Ironwood remained secretive about the ultimate objective of Pacific Drive, but in this preview, the developer playing gathered resources to strengthen the car so they could progress further through the exclusion zone they needed to escape from. Your drives, which could last as quickly as a few minutes if you’re not careful or as long as half an hour or more, are time trials. Stay too long, and a battle royale-esque storm begins to close in on you, urging you to escape through the large red light that acts as a beacon. If you succeed, you’ll be transported back to the safety of your garage. Fail, and you lose a chunk of the resources you collected. 

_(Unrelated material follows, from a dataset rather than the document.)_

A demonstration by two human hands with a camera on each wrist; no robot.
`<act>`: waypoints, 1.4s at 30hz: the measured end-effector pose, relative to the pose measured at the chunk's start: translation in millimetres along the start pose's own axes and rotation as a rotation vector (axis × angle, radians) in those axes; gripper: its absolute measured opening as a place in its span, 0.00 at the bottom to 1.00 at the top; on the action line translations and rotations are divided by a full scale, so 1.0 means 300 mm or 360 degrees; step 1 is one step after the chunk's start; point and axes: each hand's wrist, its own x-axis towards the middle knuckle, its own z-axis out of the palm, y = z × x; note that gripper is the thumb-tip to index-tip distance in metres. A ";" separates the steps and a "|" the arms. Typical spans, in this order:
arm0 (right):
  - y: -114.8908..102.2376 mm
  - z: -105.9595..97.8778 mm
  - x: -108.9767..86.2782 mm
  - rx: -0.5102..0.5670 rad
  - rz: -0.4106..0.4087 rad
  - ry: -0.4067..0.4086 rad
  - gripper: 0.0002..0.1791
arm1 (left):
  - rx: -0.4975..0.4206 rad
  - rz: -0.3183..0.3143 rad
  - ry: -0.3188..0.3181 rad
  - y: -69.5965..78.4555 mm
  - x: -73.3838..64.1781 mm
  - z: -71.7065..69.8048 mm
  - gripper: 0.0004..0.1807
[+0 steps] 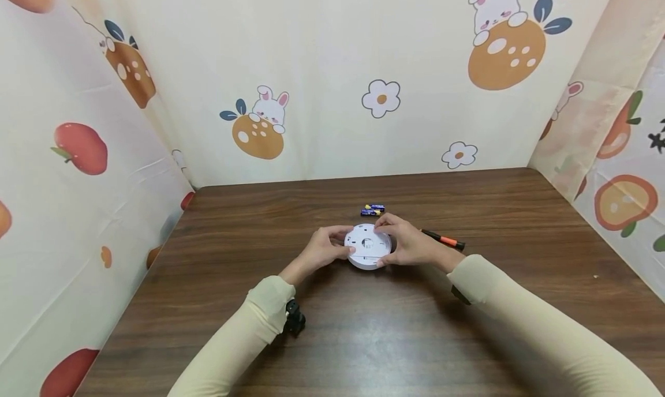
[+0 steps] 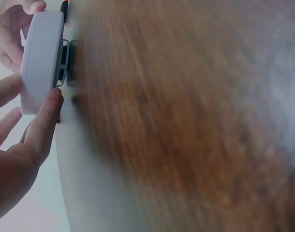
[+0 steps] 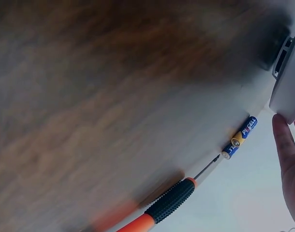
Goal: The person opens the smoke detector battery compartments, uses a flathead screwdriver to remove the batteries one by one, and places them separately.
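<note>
A round white smoke detector (image 1: 368, 261) is held between both hands over the table, its flat marked back facing up. My left hand (image 1: 323, 248) grips its left edge, with the thumb lying on the back face. On the opposite edge, my right hand (image 1: 411, 244) pinches the rim between thumb and fingers. The left wrist view shows the detector (image 2: 43, 63) side-on, a slotted vented part projecting from its underside. Fingers of the right hand (image 3: 291, 166) touch its rim in the right wrist view.
Two blue-and-yellow batteries (image 1: 371, 211) lie just behind the detector. A screwdriver (image 1: 444, 239) with an orange and black handle lies right of the right hand, its tip toward the batteries (image 3: 244, 131). Printed curtains border the brown wooden table (image 1: 249, 224) at the back and sides.
</note>
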 end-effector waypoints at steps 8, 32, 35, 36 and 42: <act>0.007 0.002 -0.012 0.0001 0.0088 0.0020 0.39 | -0.0092 -0.0109 0.0015 0.003 -0.004 0.013 0.28; -0.001 -0.008 -0.023 0.0862 0.0866 -0.0043 0.33 | -0.0260 -0.0252 0.0080 0.011 -0.005 0.033 0.28; -0.008 -0.007 -0.025 0.0785 0.0816 0.0028 0.32 | -0.0212 -0.0172 0.0113 0.012 -0.009 0.031 0.27; -0.010 -0.006 -0.026 0.0773 0.0798 0.0050 0.32 | -0.0192 -0.0148 0.0128 0.014 -0.011 0.031 0.27; -0.018 -0.003 -0.027 0.0781 0.0702 0.0183 0.30 | -0.0172 -0.0052 0.0219 0.022 -0.023 0.034 0.25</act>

I don’t typically enjoy driving in first-person; the typical third-person view that hovers behind a car allows me to see more and have greater control of the vehicle. But Pacific Drive seems to have slowed down the driving pace to let players more easily maneuver a station wagon going through sci-fi hell, and I appreciate that.

 

Ironwood emphasized the relationship it wants players to build with the vehicle, describing it as symbiotic. This is why your car will remain the station wagon throughout the game. You can upgrade it in various ways, both mechanically and aesthetically (you can’t pet the vehicle but can pat the bobblehead in it), but that’s the extent of differences between your car and mine. 

More than anything else, Pacific Drive is a survival game, complete with the usual robust crafting systems. You can craft on the go or use special machines in the garage that give higher yields. Resources strengthen your vehicle, which allows it to go further and for the collect-upgrade loop to reset in a new way and continue again. 

Having not played it, I’m not entirely sold on the experience. I want to know how it feels to do what I’ll be doing most of the game: driving. But if this preview was just a taste of the game’s world and systems, which feel inspired and new in the driving genre, Pacific Drive is a trip I’m excited to begin.